*Exercise details:* Nothing should differ between your answer and the records.
---
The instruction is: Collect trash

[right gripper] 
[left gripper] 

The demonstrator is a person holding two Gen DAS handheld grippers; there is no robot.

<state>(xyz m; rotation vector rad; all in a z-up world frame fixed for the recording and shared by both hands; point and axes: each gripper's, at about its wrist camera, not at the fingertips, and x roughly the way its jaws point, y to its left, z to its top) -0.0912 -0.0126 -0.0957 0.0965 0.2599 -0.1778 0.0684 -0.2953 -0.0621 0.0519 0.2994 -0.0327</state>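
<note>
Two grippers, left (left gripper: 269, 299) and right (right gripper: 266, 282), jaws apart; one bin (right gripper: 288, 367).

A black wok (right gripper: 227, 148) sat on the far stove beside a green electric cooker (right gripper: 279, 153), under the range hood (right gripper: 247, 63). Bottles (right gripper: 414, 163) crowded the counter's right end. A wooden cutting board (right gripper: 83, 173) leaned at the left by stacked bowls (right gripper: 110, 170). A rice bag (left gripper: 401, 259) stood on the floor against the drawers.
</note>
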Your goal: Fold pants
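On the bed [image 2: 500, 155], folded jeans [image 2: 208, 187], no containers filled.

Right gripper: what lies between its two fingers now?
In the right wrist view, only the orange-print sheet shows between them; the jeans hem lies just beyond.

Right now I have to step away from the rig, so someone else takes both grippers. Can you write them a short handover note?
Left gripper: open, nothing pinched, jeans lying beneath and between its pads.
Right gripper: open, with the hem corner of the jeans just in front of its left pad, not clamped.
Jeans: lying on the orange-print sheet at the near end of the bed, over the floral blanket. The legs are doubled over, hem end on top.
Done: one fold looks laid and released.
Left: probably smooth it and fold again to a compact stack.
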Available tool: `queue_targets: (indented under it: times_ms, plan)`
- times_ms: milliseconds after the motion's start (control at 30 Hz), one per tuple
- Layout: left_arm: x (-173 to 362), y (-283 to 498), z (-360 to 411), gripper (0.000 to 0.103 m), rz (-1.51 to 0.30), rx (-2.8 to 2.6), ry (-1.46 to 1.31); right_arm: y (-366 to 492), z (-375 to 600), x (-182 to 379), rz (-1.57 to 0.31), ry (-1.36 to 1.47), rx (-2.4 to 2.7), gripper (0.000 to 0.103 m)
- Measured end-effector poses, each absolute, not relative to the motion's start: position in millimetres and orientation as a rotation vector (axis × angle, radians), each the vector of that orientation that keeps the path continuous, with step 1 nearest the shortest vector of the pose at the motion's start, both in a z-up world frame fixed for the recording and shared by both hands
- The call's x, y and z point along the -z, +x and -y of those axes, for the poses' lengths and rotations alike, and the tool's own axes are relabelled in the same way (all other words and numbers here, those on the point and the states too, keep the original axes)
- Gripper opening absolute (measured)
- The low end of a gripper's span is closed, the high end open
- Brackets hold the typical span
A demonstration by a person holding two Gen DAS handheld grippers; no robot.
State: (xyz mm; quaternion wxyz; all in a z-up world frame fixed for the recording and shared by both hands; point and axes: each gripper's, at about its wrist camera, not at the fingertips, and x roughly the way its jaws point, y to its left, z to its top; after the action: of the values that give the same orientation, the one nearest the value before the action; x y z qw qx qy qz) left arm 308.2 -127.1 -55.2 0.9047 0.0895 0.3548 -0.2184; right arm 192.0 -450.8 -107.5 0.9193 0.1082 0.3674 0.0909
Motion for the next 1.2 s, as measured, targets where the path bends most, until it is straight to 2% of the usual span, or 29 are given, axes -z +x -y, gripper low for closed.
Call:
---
*Answer below:*
The instruction is: Collect trash

[right gripper] 
[left gripper] 

The demonstrator is a person holding two Gen DAS handheld grippers; there is no robot.

<state>(xyz m; rotation vector rad; all in a z-up world frame fixed for the recording and shared by both hands; point and axes: each gripper's, at about its wrist camera, not at the fingertips, and x roughly the way its jaws point, y to its left, z to its top) -0.0912 -0.0126 -0.0957 0.0965 0.2599 -0.1778 0.0684 -0.2953 -0.0621 0.0519 0.2994 -0.0327</state>
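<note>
Two grippers, left (left gripper: 269, 299) and right (right gripper: 266, 282), jaws apart; one bin (right gripper: 288, 367).

A black wok (right gripper: 227, 148) sat on the far stove beside a green electric cooker (right gripper: 279, 153), under the range hood (right gripper: 247, 63). Bottles (right gripper: 414, 163) crowded the counter's right end. A wooden cutting board (right gripper: 83, 173) leaned at the left by stacked bowls (right gripper: 110, 170). A rice bag (left gripper: 401, 259) stood on the floor against the drawers.
</note>
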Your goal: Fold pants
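On the bed [image 2: 500, 155], folded jeans [image 2: 208, 187], no containers filled.

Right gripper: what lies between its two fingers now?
In the right wrist view, only the orange-print sheet shows between them; the jeans hem lies just beyond.

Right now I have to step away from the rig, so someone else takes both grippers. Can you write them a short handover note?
Left gripper: open, nothing pinched, jeans lying beneath and between its pads.
Right gripper: open, with the hem corner of the jeans just in front of its left pad, not clamped.
Jeans: lying on the orange-print sheet at the near end of the bed, over the floral blanket. The legs are doubled over, hem end on top.
Done: one fold looks laid and released.
Left: probably smooth it and fold again to a compact stack.
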Available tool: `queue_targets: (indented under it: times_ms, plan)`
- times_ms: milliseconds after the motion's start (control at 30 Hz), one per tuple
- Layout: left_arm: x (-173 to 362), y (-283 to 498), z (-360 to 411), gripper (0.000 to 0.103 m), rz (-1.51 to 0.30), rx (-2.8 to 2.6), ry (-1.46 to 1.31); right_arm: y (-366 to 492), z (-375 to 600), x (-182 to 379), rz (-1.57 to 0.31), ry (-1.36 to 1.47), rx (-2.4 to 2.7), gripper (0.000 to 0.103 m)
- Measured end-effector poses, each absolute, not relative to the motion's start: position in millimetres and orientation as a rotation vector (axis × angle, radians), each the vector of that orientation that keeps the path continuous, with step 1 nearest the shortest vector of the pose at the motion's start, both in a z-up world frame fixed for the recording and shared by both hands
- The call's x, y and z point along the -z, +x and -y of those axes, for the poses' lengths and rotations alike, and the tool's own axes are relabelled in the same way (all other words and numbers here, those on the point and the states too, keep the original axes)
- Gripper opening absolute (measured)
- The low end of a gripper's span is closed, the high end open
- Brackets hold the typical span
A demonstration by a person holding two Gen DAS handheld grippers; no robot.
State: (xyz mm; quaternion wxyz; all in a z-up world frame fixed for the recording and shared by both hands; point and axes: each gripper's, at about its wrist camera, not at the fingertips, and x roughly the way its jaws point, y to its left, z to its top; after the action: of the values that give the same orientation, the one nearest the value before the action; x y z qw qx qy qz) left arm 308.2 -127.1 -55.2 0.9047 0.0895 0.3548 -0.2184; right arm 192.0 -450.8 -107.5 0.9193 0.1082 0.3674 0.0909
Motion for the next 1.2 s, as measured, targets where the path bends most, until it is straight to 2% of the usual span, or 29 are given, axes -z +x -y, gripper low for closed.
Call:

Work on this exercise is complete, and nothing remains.